🤖 AI Summary
This work addresses the instability in bipedal walking caused by dynamic modeling errors and sensor noise by proposing a hybrid approach that combines a model-based controller with residual reinforcement learning. The method leverages an “oracle” policy—derived from accurate system dynamics—as a supervisory signal to guide the learning of a residual policy, thereby circumventing the need for intricate reward design and efficiently compensating for unmodeled effects. Integrating Divergent Component of Motion (DCM) trajectory planning, whole-body torque control, domain randomization, and a model-supervised loss function, the approach significantly enhances walking robustness and generalization under diverse disturbances. This framework offers a scalable solution for sim-to-real transfer, effectively bridging the gap between simulation and real-world deployment.
📝 Abstract
We propose a control framework that integrates model-based bipedal locomotion with residual reinforcement learning (RL) to achieve robust and adaptive walking in the presence of real-world uncertainties.
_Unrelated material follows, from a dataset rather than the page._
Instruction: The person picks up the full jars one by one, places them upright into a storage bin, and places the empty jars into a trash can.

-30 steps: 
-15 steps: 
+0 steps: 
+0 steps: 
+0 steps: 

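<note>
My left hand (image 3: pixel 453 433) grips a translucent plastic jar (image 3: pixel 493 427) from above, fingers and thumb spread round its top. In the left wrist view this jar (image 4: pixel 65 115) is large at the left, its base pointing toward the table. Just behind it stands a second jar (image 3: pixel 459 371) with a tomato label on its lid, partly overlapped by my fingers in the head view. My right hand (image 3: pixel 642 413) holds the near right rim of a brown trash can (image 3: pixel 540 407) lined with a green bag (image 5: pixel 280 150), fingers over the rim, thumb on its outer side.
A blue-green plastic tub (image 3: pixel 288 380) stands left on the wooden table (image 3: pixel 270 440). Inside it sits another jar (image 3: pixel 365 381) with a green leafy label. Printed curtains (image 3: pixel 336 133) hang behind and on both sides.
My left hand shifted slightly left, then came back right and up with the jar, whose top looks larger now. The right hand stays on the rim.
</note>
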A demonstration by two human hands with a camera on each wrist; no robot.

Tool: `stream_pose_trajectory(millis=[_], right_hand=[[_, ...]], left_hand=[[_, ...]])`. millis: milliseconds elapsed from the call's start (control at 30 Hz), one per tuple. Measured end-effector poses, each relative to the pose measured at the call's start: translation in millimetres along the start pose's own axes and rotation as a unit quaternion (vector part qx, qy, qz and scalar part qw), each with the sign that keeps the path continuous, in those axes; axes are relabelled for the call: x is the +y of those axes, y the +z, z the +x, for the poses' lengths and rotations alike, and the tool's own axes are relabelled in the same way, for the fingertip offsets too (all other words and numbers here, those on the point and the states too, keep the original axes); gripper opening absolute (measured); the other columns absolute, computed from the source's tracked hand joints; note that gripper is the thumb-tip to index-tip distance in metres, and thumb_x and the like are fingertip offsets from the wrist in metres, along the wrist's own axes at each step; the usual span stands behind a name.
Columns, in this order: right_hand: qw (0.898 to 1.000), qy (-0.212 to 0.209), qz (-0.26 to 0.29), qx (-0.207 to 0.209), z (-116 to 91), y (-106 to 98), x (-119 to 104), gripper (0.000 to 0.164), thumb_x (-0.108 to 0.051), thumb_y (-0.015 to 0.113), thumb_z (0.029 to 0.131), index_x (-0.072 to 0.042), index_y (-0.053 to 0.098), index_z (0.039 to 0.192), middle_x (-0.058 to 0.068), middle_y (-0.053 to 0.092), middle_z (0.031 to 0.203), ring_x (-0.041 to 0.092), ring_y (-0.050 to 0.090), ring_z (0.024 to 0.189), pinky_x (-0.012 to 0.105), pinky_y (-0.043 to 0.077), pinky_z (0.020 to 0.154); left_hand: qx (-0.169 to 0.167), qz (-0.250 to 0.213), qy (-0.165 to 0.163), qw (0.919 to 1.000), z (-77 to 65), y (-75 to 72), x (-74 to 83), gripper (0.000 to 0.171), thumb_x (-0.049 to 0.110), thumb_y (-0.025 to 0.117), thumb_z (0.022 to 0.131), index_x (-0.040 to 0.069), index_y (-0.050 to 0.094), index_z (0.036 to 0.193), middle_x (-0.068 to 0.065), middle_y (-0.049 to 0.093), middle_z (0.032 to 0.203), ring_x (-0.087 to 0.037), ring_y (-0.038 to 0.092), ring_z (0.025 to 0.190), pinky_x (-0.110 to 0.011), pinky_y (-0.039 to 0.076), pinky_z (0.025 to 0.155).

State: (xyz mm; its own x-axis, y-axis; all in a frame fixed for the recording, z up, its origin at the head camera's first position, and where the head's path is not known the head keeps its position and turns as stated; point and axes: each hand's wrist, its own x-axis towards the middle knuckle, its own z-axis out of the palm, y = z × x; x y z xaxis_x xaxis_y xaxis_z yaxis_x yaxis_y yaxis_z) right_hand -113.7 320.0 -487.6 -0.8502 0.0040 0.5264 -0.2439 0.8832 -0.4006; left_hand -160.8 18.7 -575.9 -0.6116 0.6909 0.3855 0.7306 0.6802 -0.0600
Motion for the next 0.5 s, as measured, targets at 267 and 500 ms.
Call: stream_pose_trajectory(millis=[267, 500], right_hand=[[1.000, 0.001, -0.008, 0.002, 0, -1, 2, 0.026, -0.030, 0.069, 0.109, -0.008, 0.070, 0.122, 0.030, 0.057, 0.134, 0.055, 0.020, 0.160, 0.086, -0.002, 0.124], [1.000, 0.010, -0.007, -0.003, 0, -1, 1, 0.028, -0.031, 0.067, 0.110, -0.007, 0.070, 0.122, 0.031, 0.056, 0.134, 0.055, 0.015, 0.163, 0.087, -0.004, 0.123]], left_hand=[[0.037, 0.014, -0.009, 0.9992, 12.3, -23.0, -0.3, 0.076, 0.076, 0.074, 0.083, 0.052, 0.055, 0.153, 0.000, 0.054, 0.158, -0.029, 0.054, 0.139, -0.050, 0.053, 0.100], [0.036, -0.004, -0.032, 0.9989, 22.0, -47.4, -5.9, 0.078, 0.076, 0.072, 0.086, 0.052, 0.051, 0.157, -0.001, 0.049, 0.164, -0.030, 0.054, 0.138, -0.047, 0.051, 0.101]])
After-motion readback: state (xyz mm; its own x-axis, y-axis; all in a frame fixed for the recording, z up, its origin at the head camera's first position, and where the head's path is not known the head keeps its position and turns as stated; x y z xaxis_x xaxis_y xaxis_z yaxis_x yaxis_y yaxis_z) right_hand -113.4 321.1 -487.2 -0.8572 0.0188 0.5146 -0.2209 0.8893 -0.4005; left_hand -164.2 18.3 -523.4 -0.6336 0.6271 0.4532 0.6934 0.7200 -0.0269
Our approach leverages a model-based controller, comprising a Divergent Component of Motion (DCM) trajectory planner and a whole-body controller, as a reliable base policy. To address the uncertainties of inaccurate dynamics modeling and sensor noise, we introduce a residual policy trained through RL with domain randomization. Crucially, we employ a model-based oracle policy, which has privileged access to ground-truth dynamics during training, to supervise the residual policy via a novel supervised loss. This supervision enables the policy to efficiently learn corrective behaviors that compensate for unmodeled effects without extensive reward shaping. Our method demonstrates improved robustness and generalization across a range of randomized conditions, offering a scalable solution for sim-to-real transfer in bipedal locomotion.